EXERCISE MATERIALS:
|---|

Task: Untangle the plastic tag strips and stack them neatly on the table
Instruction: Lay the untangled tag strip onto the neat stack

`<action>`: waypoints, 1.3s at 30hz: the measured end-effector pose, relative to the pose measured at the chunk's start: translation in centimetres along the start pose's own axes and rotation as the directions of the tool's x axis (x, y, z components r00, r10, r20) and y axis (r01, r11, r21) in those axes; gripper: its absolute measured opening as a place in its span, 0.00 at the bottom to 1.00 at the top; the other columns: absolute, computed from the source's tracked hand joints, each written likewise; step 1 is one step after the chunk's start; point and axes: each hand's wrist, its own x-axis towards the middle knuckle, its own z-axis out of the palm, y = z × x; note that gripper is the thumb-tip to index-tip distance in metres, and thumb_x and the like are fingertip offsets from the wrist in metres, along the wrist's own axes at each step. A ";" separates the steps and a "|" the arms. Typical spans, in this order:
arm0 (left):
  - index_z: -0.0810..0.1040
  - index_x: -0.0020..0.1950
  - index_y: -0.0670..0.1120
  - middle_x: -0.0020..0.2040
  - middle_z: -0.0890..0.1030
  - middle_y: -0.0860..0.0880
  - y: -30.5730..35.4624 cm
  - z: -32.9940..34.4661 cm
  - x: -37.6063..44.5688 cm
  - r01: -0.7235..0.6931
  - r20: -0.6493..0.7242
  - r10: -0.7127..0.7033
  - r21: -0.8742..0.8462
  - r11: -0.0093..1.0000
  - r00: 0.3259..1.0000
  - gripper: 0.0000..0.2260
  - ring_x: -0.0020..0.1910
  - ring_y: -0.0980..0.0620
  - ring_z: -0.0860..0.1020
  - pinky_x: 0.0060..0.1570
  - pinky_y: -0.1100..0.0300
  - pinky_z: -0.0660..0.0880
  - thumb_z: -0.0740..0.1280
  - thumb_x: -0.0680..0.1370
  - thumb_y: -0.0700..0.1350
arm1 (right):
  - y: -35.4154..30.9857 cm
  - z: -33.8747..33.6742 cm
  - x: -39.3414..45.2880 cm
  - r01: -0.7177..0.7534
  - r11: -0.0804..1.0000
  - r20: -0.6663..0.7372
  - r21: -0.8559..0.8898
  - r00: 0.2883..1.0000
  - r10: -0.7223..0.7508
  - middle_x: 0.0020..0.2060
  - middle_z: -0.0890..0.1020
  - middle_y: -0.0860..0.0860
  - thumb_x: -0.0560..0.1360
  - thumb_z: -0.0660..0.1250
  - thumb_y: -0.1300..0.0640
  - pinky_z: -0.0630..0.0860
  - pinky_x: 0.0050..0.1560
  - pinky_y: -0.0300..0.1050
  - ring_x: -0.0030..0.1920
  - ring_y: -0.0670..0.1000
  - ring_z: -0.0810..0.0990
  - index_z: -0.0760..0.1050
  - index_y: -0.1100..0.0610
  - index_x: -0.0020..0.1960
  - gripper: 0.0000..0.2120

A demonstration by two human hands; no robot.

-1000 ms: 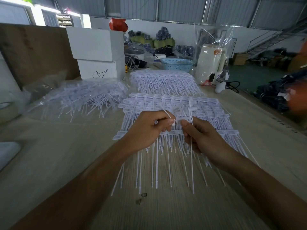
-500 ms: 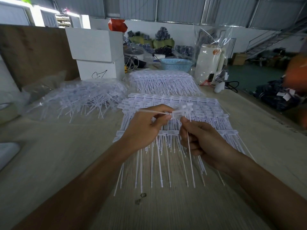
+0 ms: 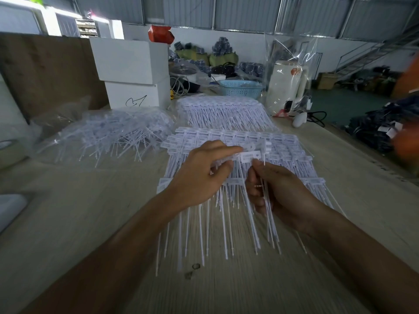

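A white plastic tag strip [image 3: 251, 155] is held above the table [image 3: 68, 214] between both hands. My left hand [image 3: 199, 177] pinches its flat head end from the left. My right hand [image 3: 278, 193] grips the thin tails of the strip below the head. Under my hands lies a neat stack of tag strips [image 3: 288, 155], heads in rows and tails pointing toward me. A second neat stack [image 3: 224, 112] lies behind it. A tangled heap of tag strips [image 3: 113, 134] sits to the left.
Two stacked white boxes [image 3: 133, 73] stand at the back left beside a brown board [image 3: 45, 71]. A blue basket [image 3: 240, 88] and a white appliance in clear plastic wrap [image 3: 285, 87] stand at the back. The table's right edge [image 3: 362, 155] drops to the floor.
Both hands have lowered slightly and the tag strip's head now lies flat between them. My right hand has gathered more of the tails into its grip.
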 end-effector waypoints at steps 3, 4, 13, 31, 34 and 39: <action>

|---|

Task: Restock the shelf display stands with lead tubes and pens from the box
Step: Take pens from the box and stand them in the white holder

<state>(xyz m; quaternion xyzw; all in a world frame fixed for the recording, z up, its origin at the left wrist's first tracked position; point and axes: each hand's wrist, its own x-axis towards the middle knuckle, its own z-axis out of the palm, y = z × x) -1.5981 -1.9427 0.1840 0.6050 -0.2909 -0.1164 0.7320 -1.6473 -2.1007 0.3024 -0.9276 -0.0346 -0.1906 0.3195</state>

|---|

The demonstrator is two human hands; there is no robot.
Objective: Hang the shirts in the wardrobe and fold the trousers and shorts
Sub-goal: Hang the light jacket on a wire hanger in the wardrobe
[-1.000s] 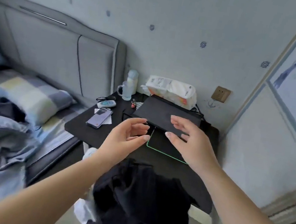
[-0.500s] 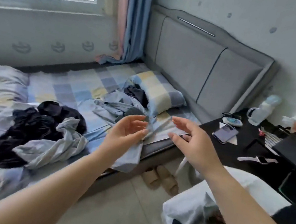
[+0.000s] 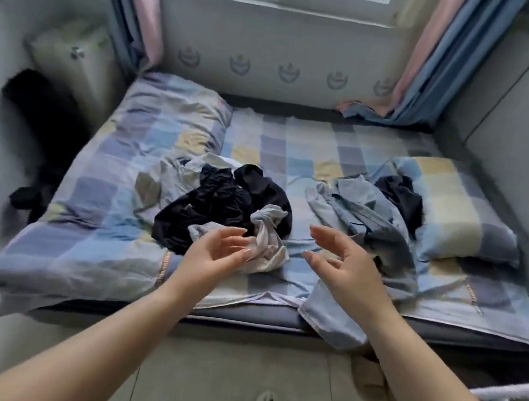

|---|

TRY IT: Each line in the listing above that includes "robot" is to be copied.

OUTPUT OF THE TASK:
A demonstration by two human hands; no robot.
The demonstrator is two human hands; there is no robot.

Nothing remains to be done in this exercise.